Charge location on gas phase peptides

Abstract

Studying biological systems to determine structure has been performed by a number of analytical techniques, including electrospray ionization (ESI)/ion mobility spectrometry (IMS) with mass spectrometry (MS) detection. ESI/IMS/MS enables the determination of gas phase ionic molecular size and can be correlated to computational modeling for structural evaluation. In this study, a molecular modeling program (CHARMm) coupled with a novel method of experimentally determining ion radii with ambient pressure IMS/MS was utilized to determine the charge position on gas phase peptides. Molecular modeling predicted the relative sizes of several isomeric peptides previously separated by IMS in a nitrogen buffer gas, although the modeled radii were smaller than the experimental radii due to the large polarizability of the drift gas.

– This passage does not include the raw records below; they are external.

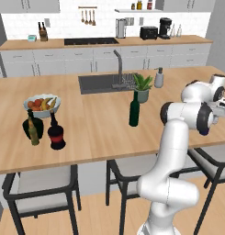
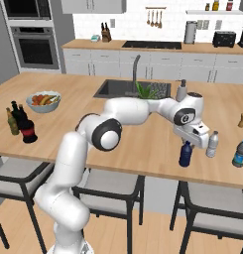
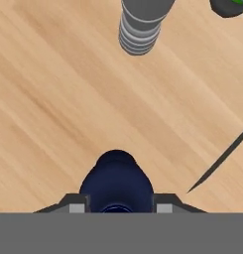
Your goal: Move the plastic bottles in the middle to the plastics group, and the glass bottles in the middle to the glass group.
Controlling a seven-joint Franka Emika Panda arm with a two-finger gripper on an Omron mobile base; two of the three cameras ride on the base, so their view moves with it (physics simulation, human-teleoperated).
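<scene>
The small dark blue plastic bottle (image 2: 185, 155) stands upright on the island counter near its front right edge. My gripper (image 2: 189, 144) points down over its cap. In the hand view the bottle (image 3: 116, 181) fills the gap between my fingertips (image 3: 78, 208); whether they press on it I cannot tell. The clear whitish water bottle (image 2: 212, 144) (image 3: 141, 27) stands just to its right. The tall green wine bottle (image 1: 134, 110) is mid-counter. The squat black bottle with a red band (image 1: 56, 133) (image 2: 28, 131) sits beside the fat green bottle (image 1: 27, 126) and the olive-brown bottle (image 1: 34, 133) at the left.
A blue bottle with a green label (image 2: 239, 153) stands further right, and a brown shaker (image 2: 240, 120) behind it. A fruit bowl (image 1: 42, 104), the sink (image 1: 104, 82), a potted plant (image 1: 142, 87) and a soap dispenser (image 1: 159, 78) lie further back. Stools line the front edge.
</scene>
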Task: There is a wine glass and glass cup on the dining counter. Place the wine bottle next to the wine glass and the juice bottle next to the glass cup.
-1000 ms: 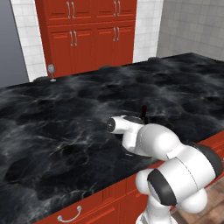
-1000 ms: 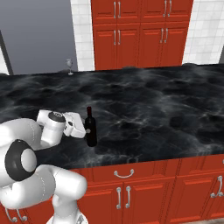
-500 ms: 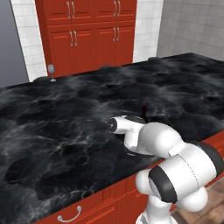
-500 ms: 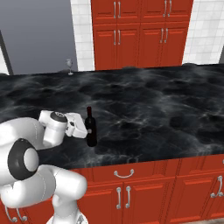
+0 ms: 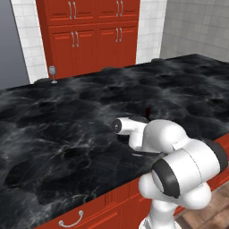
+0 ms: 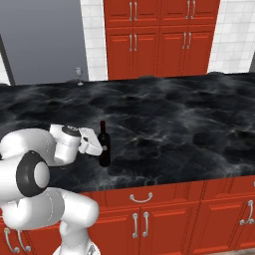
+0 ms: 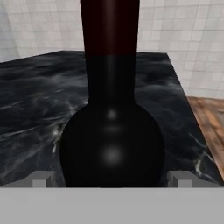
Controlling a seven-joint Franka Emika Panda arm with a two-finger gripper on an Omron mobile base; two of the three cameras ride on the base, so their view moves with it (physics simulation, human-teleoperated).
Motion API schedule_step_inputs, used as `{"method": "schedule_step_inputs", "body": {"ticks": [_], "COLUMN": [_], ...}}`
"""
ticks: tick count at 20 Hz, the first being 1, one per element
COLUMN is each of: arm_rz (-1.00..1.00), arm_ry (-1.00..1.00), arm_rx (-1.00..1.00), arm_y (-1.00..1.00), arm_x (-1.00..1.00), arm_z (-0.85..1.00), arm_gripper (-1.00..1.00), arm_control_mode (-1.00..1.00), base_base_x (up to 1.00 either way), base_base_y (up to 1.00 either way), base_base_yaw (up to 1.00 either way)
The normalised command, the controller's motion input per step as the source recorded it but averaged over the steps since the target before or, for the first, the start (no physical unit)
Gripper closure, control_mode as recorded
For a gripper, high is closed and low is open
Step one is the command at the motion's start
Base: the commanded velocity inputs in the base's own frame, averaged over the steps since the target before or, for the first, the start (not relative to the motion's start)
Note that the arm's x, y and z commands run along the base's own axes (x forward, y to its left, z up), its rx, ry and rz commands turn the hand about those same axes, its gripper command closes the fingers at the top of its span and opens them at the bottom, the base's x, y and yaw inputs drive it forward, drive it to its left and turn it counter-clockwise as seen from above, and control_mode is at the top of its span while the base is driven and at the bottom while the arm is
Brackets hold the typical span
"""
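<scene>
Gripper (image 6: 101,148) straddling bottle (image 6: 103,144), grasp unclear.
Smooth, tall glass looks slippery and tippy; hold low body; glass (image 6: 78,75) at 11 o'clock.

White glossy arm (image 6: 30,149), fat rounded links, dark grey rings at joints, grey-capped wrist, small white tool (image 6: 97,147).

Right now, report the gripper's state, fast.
Gripper: open, one finger on each side of the upright wine bottle on the dining counter; not yet clamped.
</scene>
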Motion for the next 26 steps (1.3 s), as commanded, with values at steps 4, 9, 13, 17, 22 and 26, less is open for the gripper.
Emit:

To correct for the polarization of the ambient pressure gas through which the ions migrate in the ion mobility experiment, ionic radii in drift gases of differing polarizability were plotted as a function of drift gas polarizability. To compare with the zero-polarizability ionic radii ( y-intercept of the linear regression), the modeling experiment mimicked conditions of the actual experiment and the modeled and measured ionic size matched well. Moreover, when all possible charge locations on the peptides were modeled, only one modeled structure matched the experimental data, indicating that the combination of modeled and mobility data can determine charge location on gas phase peptides.